Streaming giant Netflix recently announced that Chief Content Officer Ted Sarandos is now Co-chief Executive Officer with long-time chair and Chief Executive Reed Hastings. The move is largely seen as clearing the path for Sarandos to eventually succeed Hastings, who noted that the promotion “makes formal what was already informal – that Ted and I share the leadership of Netflix”. The company added 26+ million subscribers in the last two quarters as consumers began seeking more in-home entertainment while sheltering in place due to COVID-19.
The Wall Street Journal reports that, for Q2, Netflix added 10.1 million net new subscribers, which “surpassed the 7.5 million [it] had projected.” In Q1, the company added about 16 million customers. As chief content officer, Sarandos “has been the architect of the streaming service’s hugely successful original-programming strategy,” whose programs now contend for Academy and Emmy awards. Sarandos, who was elected to the board of governors, will also continue in his role as chief content officer.
Also as part of the shuffle, Netflix chief product officer Greg Peters will now also be chief operating officer, and “will work closely with Hastings in expanding Netflix’s international operations and further aligning the company’s overseas and domestic strategies.”
Netflix’s 2020 release schedule is “mostly in place” since it “produces content far in advance of its traditional broadcast and cable rivals and doesn’t expect to be slowed until midway through 2021.” It still expects to release more originals in 2021 than in 2020.
The company ended Q2 with 192.9+ million paying subscribers, up from 182.9 million in Q1 and 151.6 million a year prior. Netflix did say, however, that, “it expects less growth for the second half of 2020… adding 2.5 million net new subscribers in the third quarter, down from a gain of 6.8 million in the year-ago period”. Shares fell 10 percent, although it’s up 63 percent so far this year.
Recode reports that, though analysts predicted that the arrival of streaming rivals from Apple+ to Disney+ and HBO Max would “cut into Netflix’s growth,” it “hasn’t panned out,” with the company continuing to add new paying subscribers.
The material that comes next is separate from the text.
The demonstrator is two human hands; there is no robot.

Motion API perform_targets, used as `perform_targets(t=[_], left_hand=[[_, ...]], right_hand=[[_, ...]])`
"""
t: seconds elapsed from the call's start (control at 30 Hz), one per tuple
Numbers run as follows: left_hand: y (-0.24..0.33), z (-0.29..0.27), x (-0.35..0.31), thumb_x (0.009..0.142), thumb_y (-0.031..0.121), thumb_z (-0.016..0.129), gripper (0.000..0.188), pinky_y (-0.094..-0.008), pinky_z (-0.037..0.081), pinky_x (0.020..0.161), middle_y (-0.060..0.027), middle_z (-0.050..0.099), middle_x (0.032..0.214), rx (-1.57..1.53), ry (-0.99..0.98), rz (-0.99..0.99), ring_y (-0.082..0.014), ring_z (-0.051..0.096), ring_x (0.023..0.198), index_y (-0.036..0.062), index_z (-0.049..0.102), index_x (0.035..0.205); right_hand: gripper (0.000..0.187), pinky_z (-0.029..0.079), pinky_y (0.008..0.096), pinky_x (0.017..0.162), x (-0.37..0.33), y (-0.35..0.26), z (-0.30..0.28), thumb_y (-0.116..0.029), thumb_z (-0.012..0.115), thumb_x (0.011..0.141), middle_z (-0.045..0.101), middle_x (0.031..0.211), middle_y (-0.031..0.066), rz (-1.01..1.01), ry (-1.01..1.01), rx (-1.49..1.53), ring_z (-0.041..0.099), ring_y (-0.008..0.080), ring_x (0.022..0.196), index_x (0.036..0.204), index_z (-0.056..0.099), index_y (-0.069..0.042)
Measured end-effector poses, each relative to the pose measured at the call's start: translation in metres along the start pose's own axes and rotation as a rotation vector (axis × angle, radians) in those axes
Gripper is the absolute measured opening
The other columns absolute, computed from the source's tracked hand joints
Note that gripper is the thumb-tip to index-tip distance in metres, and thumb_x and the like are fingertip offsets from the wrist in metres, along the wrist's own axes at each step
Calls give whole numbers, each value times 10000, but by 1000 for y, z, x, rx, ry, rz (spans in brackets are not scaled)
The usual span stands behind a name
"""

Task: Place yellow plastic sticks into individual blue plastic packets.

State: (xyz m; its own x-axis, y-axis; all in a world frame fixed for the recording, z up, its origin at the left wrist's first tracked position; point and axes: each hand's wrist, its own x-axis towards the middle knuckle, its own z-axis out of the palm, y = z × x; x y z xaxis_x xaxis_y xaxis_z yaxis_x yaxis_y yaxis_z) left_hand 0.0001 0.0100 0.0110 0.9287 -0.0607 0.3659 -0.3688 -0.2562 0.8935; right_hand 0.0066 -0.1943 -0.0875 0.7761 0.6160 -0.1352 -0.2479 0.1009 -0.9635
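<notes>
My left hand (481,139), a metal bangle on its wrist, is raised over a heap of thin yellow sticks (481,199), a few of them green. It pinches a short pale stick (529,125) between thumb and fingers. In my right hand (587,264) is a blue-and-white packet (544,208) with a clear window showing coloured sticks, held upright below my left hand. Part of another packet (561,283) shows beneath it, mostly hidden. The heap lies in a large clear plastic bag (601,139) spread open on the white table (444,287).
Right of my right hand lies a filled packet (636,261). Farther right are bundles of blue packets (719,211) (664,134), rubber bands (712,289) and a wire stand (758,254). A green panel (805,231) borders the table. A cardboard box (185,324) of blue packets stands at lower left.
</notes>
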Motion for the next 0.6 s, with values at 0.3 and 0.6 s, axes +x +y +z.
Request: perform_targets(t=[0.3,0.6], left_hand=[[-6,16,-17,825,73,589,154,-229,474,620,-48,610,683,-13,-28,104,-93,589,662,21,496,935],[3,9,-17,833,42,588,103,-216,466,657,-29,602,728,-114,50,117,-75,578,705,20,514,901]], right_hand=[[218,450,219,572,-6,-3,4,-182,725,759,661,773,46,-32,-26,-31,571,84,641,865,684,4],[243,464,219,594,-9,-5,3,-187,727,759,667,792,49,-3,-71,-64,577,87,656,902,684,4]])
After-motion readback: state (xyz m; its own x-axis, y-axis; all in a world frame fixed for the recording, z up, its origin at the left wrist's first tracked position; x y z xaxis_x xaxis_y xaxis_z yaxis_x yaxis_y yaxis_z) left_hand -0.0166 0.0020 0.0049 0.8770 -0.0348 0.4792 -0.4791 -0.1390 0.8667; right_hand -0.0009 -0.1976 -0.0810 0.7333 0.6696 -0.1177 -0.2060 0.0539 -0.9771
But, it adds, “not even Netflix can fend off a pandemic forever,” referring to the company’s expectation that new original content will slow down next year.
Hastings and others have aimed too low in predicting new subscriber numbers but, “no one has ever tried financial forecasting during a pandemic before.” Or, as Hastings put it, projections are “a bunch of us feeling the wind.” The conclusion, suggests Recode is that, “Netflix is … for now, in a good position to ride out the pandemic: While it has billions in debt, it is generating lots of cash each month from its subscribers.”